Merve Kavakçı, Türkiye’yi ayrıştırma projesinin bir parçası mı?

Sevgili okurlarım, konumuz yine Merve Kavakçı.

Dünkü yazımı okumadıysanız okuyun, bugünkü yazıma öyle devam edin!

“Merve Kavakçı” denince ne akla geliyor?

“Türban” değil mi?

Önce şu “türban” konusunu irdeleyelim…

***

Ben Anadolu çocuğuyum.

Çocukluğum Isparta’nın Yalvaç İlçesi’nde, lise öğrenimim Isparta’da, yükseköğrenimim ise Ankara’da geçti.

1970 yılından beri de İzmit’teyim.

Şöyle dönüp geriye bakıyorum, “türban”ın izlerini yakalamaya çalışıyorum.

Bizim çocukluğumuzda, bizim gençliğimizde ülkemizin “türban sorunu” diye bir sorunu yoktu.

Başını örten örterdi, örtmeyen örtmezdi…

Başını örtmeyene, “Neden örtmüyorsun?” denmezdi.

Başı örtülü olan da, başı örtülü olmayan da kimsenin dikkatini çekmezdi.

Annelerimiz, ninelerimiz, bacılarımız; başlarını yazın “yazma” ile “kışın “atkı” ile örterdi.

O bölgede, o kentte, o ilçede, o köyde, kadınlar başörtüsü olarak hangi örtüyü kullanıyorlarsa…

“Türban” bilinmezdi.

Türbanı ilk 1960’lı yılların sonlarına doğru duymaya görmeye başladık.

1968-69’larda…

Kimin sayesinde mi?

Şule Yüksel Şenler’in sayesinde…

Şule Yüksel Şenler, bu ülkenin ilk “türban misyoneri”dir.

İkinci “türban misyoneri” kimdir biliyor musunuz?

Şule Baş…

Ve üçüncüsü, Merve Kavakçı!

Dördüncü bir ismi bulamazsınız.

 

Türban, bir “Türkiye’yi ayrıştırma” projesidir

Şimdi şöyle düşünün…

Bu topraklarda binlerce yıldır yaşam var.

Kadınlarımız binlerce yıldır başörtüsü örtüyor.

Örten örtüyor, örtmeyene de kimse bir şey demiyor.

Veya örtene “Neden örtüyorsun?” diye sorulmuyor.

Ta ki, türban keşfedilinceye kadar… 

Ta ki, türban “siyasi simge” olarak kabul edilinceye kadar…

Türban keşfedildi, türban “siyasi simge” olarak kullanılır oldu, Türkiye’de huzur bozuldu.

Türban, emperyalist ülkelerin Türkiye’de toplumu ayrıştırmak için kullandığı ilk “ayrıştırma simgesi”dir, bunu unutmayın!
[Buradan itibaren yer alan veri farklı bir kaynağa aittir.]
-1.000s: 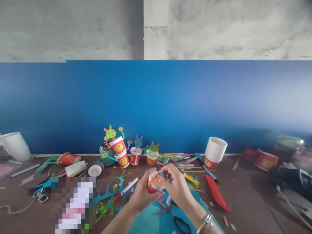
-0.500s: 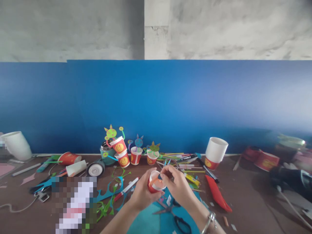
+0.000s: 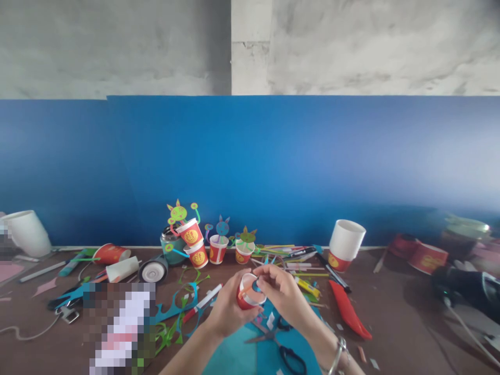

Sanki o tarihe kadar Türk kadını örtünmüyordu da…

Sanki o tarihe kadar Türk kadınının örtünüp örtünmemesinde sorun vardı da…

Bunlar “türban”ı keşfedince, Türk kadını örtünür oldu.

Sanki o tarihe kadar Müslümanlık yoktu da, bunlar Müslümanlığı keşfetti.

İşte sıkıntı tam burada başlıyor.

 

Merve Kavakçı, “türban misyoneri” olarak Türkiye’ye nasıl gönderildi?

Sevgili okurlarım, dünkü yazımın girişindeki kronolojiye bir bakar mısınız?

Merve Kavakçı, ne zaman yemin ederek ABD vatandaşı olmuş?

5 Mart 1999 tarihinde…

Hangi tarihte Fazilet Partisi’nden İstanbul milletvekili seçilmiş?

18 Nisan 1999’da…

Yani ABD vatandaşı olmuş, 43 gün sonra da gelmiş Türkiye’de milletvekili seçilmiş…

İyi de Merve Kavakçı, o tarihte Türk vatandaşı olmayan birinin milletvekili seçilemeyeceğini bilmiyor muydu?

Ya da partisi, milletvekili adayı göstereceği kişinin ABD’deki durumunu araştırmamış mıydı?

Bir şey daha…

Yine o tarihte türbanlı bir milletvekilinin yemin edemeyeceği bilinmiyor muydu?

Bakınız zincirleme bir “nifak” var.

Bir “fitne” var…

“Toplumda huzursuzluk çıkarma” hedefi var…

Türbanı, Şule Yüksel Şenler ve Şule Baş’tan sonra yeniden Türkiye’nin gündemine taşıma var…

“Ayrıştırma ateşini yakma” var…

Merve Kavakçı olayı, öyle tesadüfen gelişmiş olaylar zinciri değil.

Türkiye’deki ayrışmayı alevlendirmek için hazırlanmış ve uygulanmış bir proje!

Dikkat edin, türban konusu o günden bugüne Türk siyasetinin ve toplumun gündeminden inmedi.

Varsa yoksa türban!

Türban üzerine nutuklar atıldı…

Türban üzerine siyaset yapıldı…

Toplum, “türban”la ayrıştırıldı.

Türban takanlar, takmayanlar…

Türban isteyenler, istemeyenler…

60’lı 70’li yıllardan önce böyle bir sorunumuz var mıydı?

Yoktu…

Türban, ülkemizi ayrıştırmak için siyasal İslamcı emperyalist ülkelerin ortaya koyduğu ilk önemli projedir.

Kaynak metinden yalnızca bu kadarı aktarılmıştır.